----- INPUT DATA -----

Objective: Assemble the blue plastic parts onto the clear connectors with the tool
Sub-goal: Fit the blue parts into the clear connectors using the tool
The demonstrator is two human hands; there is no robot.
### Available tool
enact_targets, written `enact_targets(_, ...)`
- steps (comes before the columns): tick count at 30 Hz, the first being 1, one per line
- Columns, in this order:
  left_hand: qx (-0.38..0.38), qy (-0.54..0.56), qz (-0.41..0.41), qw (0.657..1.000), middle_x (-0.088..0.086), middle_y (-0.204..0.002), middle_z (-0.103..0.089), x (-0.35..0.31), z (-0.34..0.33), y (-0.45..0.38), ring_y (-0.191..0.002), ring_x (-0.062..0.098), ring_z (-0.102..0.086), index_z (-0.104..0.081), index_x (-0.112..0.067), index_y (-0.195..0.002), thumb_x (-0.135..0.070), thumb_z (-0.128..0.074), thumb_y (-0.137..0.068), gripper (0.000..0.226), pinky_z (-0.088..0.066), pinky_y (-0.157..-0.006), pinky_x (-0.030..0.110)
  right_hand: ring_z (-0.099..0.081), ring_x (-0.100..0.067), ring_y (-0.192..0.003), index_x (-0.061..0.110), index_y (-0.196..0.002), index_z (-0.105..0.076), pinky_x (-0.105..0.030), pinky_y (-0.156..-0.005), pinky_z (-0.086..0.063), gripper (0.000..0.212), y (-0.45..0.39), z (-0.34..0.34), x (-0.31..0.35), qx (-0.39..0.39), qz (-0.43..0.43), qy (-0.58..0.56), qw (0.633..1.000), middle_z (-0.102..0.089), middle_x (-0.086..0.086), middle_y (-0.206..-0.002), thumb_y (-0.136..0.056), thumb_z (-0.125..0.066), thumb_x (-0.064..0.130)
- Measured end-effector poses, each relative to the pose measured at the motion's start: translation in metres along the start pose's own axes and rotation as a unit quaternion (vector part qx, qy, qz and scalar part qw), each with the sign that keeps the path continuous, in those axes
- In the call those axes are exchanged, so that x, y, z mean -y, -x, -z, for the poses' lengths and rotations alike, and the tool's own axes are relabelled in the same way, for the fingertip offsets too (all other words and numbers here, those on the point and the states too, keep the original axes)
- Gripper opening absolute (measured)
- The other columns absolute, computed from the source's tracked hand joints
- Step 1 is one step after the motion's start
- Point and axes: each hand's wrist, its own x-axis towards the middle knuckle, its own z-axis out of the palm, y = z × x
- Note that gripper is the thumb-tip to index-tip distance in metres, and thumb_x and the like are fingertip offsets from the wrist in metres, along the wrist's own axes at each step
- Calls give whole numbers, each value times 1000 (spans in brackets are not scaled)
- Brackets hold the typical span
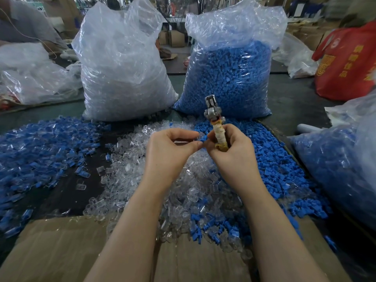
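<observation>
My right hand (230, 151) grips the taped handle of a metal tool (213, 113) that stands upright, its jaw end pointing away from me. My left hand (171, 149) pinches a clear connector (183, 141) between thumb and fingers, right beside the right hand's fingertips, where a small blue part (201, 138) shows. Beneath the hands a heap of loose clear connectors (162, 180) covers the table. Loose blue parts (274, 159) are piled to the right. A spread of joined blue-and-clear pieces (40, 147) lies at the left.
Two tall plastic sacks stand behind the heaps: clear connectors (126, 68) at the left, blue parts (230, 78) at the right. Another sack of pieces (341, 163) leans at the right edge. Cardboard (61, 247) lies at the front edge. A red bag (350, 64) and another person (24, 25) are farther back.
</observation>
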Motion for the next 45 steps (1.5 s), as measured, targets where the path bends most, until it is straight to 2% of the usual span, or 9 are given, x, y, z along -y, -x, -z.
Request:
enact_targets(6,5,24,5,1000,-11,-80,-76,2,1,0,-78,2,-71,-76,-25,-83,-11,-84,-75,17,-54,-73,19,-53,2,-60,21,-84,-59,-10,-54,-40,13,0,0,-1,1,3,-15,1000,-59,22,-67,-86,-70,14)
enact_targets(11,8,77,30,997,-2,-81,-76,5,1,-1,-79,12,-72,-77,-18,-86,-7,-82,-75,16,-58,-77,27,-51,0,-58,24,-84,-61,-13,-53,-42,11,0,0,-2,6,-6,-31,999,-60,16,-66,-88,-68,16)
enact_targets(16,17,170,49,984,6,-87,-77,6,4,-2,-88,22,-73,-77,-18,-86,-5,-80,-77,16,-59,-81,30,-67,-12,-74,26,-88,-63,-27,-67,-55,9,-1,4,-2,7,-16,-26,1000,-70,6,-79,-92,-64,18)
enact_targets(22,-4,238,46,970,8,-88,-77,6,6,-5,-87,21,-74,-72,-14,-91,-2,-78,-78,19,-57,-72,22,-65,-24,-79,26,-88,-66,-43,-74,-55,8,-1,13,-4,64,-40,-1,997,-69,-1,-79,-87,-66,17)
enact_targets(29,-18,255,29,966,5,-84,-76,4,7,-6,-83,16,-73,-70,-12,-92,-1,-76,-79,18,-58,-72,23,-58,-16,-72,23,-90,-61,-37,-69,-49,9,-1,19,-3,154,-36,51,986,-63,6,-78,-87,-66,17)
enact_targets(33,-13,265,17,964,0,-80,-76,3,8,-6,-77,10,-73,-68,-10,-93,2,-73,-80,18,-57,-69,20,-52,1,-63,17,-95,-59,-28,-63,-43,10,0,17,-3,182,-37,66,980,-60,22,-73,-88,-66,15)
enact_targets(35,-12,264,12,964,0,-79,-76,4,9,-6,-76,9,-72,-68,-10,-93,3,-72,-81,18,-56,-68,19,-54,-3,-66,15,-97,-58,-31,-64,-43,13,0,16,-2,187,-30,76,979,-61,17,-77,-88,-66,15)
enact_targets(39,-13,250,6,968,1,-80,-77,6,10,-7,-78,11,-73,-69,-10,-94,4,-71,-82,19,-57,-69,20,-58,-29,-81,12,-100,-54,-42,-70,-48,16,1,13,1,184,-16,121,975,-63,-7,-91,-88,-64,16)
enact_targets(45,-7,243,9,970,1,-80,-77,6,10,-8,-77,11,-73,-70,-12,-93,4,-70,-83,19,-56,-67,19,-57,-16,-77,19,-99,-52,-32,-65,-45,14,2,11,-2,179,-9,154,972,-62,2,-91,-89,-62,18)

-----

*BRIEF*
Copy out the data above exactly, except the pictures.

*FINISHED EXERCISE*
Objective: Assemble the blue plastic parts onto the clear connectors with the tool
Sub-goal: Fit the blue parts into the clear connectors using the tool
The demonstrator is two human hands; there is no robot.
### Available tool
enact_targets, written `enact_targets(_, ...)`
- steps (comes before the columns): tick count at 30 Hz, the first being 1, one per line
- Columns, in this order:
  left_hand: qx (-0.38..0.38), qy (-0.54..0.56), qz (-0.41..0.41), qw (0.657..1.000), middle_x (-0.088..0.086), middle_y (-0.204..0.002), middle_z (-0.103..0.089), x (-0.35..0.31), z (-0.34..0.33), y (-0.45..0.38), ring_y (-0.191..0.002), ring_x (-0.062..0.098), ring_z (-0.102..0.086), index_z (-0.104..0.081), index_x (-0.112..0.067), index_y (-0.195..0.002), thumb_x (-0.135..0.070), thumb_z (-0.128..0.074), thumb_y (-0.137..0.068), gripper (0.000..0.226), pinky_z (-0.088..0.066), pinky_y (-0.157..-0.006), pinky_x (-0.030..0.110)
  right_hand: ring_z (-0.099..0.081), ring_x (-0.100..0.067), ring_y (-0.192..0.003), index_x (-0.061..0.110), index_y (-0.196..0.002), index_z (-0.105..0.076), pinky_x (-0.105..0.030), pinky_y (-0.156..-0.005), pinky_z (-0.086..0.063), gripper (0.000..0.212), y (-0.45..0.39), z (-0.34..0.34), x (-0.31..0.35), qx (-0.39..0.39), qz (-0.43..0.43), qy (-0.58..0.56), qw (0.633..1.000), middle_z (-0.102..0.089), middle_x (-0.086..0.086), middle_y (-0.206..-0.002), thumb_y (-0.136..0.056), thumb_z (-0.125..0.066), thumb_x (-0.064..0.130)
- Measured end-effector poses, each relative to the pose measured at the motion's start: translation in metres along the start pose's own axes and rotation as a unit quaternion (vector part qx, qy, qz and scalar part qw), each with the sign that keeps the path continuous, in those axes
- In the call those axes are exchanged, so that x, y, z mean -y, -x, -z, for the poses' lengths and rotations alike, and the tool's own axes are relabelled in the same way, for the fingertip offsets too (all other words and numbers here, those on the point and the states too, keep the original axes)
- Gripper opening absolute (measured)
- The other columns absolute, computed from the source's tracked hand joints
- Step 1 is one step after the motion's start
- Point and axes: each hand's wrist, its own x-axis towards the middle knuckle, its own z-axis out of the palm, y = z × x
- Note that gripper is the thumb-tip to index-tip distance in metres, and thumb_x and the like are fingertip offsets from the wrist in metres, along the wrist's own axes at each step
- Calls give whole numbers, each value times 1000 (spans in brackets are not scaled)
- Brackets hold the typical span
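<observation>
My right hand (230, 151) grips the taped handle of a metal tool (213, 113) that stands upright, its jaw end pointing away from me. My left hand (171, 149) pinches a clear connector (183, 141) between thumb and fingers, right beside the right hand's fingertips, where a small blue part (201, 138) shows. Beneath the hands a heap of loose clear connectors (162, 180) covers the table. Loose blue parts (274, 159) are piled to the right. A spread of joined blue-and-clear pieces (40, 147) lies at the left.
Two tall plastic sacks stand behind the heaps: clear connectors (126, 68) at the left, blue parts (230, 78) at the right. Another sack of pieces (341, 163) leans at the right edge. Cardboard (61, 247) lies at the front edge. A red bag (350, 64) and another person (24, 25) are farther back.
</observation>
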Motion for the next 45 steps (1.5 s), as measured, targets where the path bends most, until it is straight to 2% of the usual span, or 9 are given, x, y, z along -y, -x, -z.
Request:
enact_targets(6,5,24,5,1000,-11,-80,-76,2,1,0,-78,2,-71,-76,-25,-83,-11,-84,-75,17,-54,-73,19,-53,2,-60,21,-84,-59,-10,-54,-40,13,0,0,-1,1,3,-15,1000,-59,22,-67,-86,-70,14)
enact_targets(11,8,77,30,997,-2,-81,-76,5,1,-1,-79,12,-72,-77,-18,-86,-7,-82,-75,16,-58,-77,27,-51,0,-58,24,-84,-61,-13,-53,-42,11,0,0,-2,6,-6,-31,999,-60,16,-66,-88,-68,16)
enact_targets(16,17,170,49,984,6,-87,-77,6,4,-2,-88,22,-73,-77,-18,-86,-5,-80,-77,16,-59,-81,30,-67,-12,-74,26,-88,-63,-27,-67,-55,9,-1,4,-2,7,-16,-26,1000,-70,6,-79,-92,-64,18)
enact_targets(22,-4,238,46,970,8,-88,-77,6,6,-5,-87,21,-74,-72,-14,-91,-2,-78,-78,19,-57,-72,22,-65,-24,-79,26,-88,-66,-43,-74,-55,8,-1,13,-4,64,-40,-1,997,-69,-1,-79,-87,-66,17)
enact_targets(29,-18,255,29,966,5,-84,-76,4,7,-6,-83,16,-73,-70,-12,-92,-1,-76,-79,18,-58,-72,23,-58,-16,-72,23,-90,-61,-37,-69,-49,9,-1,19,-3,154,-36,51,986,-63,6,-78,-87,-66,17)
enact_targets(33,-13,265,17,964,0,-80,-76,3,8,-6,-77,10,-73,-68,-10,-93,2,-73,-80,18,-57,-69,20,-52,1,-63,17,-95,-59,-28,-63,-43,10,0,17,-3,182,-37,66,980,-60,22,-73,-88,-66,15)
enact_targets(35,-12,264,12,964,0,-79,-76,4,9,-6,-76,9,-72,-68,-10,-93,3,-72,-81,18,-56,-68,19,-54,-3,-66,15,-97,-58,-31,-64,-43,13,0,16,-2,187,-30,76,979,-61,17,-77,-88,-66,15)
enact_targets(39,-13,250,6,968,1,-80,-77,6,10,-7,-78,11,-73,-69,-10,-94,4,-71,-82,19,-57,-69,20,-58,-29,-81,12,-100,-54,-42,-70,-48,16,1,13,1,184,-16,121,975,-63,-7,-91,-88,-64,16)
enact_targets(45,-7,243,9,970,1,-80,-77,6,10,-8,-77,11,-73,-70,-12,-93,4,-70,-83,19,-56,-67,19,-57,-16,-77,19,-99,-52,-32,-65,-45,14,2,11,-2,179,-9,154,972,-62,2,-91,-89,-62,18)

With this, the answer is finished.